On 4 July 2024, the HSE issued its internal decision on the matter. It upheld the original decision on the basis of section 37(1), 30(1)(a) and 15(1)(i), but no longer sought to rely on section 35(1)(a). On 15 July 2024, the applicant applied to this Office for a review of the HSE’s decision on the matter.
During the course of this review, the HSE raised concerns on the validity of the consent which the applicant had provided on behalf of his mother. This will be dealt with under section 37(1) later on in the decision.
I have now completed my review in accordance with section 22(2) of the FOI Act. In carrying out my review, I have had regard to the submissions made by the relevant parties who made submissions. I have also had regard to the contents of the records concerned. I have decided to conclude this review by way of a formal, binding decision.
During the course of the review, the HSE noted that it had incorrectly applied section 15(1)(i) to the records in question and that it was no longer seeking to rely on this exemption going forward. It released the records in question to the applicant subject to the removal of third-party personal information from the records.
It also noted at the same point that it had incorrectly applied section 37(1) to the names, email addresses and phone numbers of staff members at pages 2, 4, 8, 12, 29, 31 ,36 ,42, 48, 50, 52-54, 73-74, 79, 80, 87, 95, 98, 108, 110, 111 and it confirmed that this information would be released.
The HSE has maintained its application of section 37(1) to the information of third parties at pages 13-17,19-20,23-27, 32, 33-35, 37-38,39-40, 46, 47, 50, 52-54, 73-74, 81-82, 92-93, 94, 96, 102-103, 104-105, 106, 110.
The HSE has also refused portions of pages 34 – 35 on the basis of section 30(1)(a).
In light of the above, the scope of this review is confined to whether the HSE was justified in refusing access to information contained in the above pages under sections 37(1) or 30(1)(a) of the FOI Act.
Before I address the substantive issues arising, I wish to address a number of preliminary matters.
Firstly, throughout the course of this review, the applicant has raised a number of concerns in relation to how the complaint handling process was conducted by the HSE. He argued that based on documents provided to him, it appeared that key material including opposing clinical opinions may have been removed or excluded and that given the concerns raised regarding its handling, that he had increasing concerns that the HSE’s current challenge to his mother’s consent may be a retaliatory or obstructive measure.
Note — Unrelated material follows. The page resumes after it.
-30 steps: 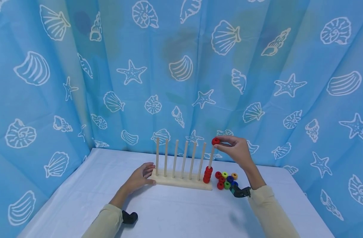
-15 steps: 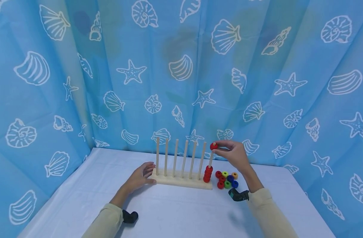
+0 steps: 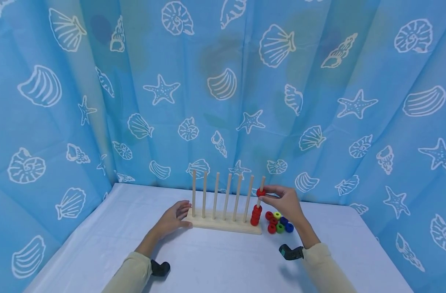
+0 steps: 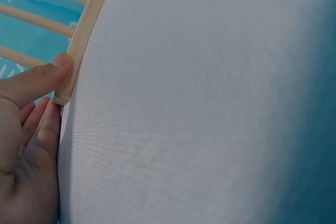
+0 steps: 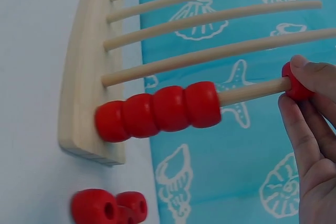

He argues that this risks not only undermining the credibility of the FOI process but also diminishing public confidence in the integrity of public administration. On that basis, the applicant requested a formal determination by the OIC on whether the consent provided was accepted by the HSE as evidenced by its communications and subsequent actions.
On the matter of how the complaint process was handled by the HSE, as explained to the applicant, this Office has no remit to investigate complaints, to adjudicate on how FOI bodies perform their functions generally, or to act as an alternative dispute resolution mechanism with respect to actions taken by FOI bodies. As such, while it is clear that the applicant is dissatisfied with the manner in which the HSE dealt with him and his complaint, this Office has no role in examining the appropriateness of those actions. This review has been conducted under section 22(2) which means that is concerned solely with a review of the decision taken by the HSE on the applicant’s request. In respect of the removal of information from the records and whether or not this was a “retaliatory measure ” as alleged by the applicant, I will consider each redaction in respect of the exemptions which have been applied by the HSE, I make no finding, other than to determine whether certain information is exempt under the relevant provisions.
Secondly, section 13(4) of the Act provides that in deciding whether to grant or refuse a request, any reason that a requester gives for his or her request shall be disregarded. This means that this Office cannot have regard to the applicant's motives for seeking access to the information in question, except in so far as those motives reflect what might be regarded as public interest factors in favour of release of the information where the Act requires a consideration of the public interest
Finally, I note the applicant also requested full disclosure of HSE submissions, to include all facts, arguments or evidence to support their argument that consent could not be verified. In respect of submissions received, reviews undertaken by this Office are inquisitorial, as opposed to adversarial, in nature. While it is not the practice of this Office to exchange submissions between parties to a review, we take care to ensure that the parties are notified of material issues arising for consideration. I am satisfied that all material points raised by the HSE in this case were provided to the applicant. I would also note that the High Court has previously considered the fairness of our procedures in the context of our treatment of submissions. Specifically, Quirke J made the following comments in The National Maternity Hospital v the Information Commissioner [2007] IEHC 113:
“I know of no principle of natural or constitutional law or justice which confers upon parties who make submissions to a decision-making body the right to respond to the submissions made by every other party who participates in the process. The review undertaken by the Commissioner was a statutory process which expressly envisaged and permitted the adoption of informal procedures ”.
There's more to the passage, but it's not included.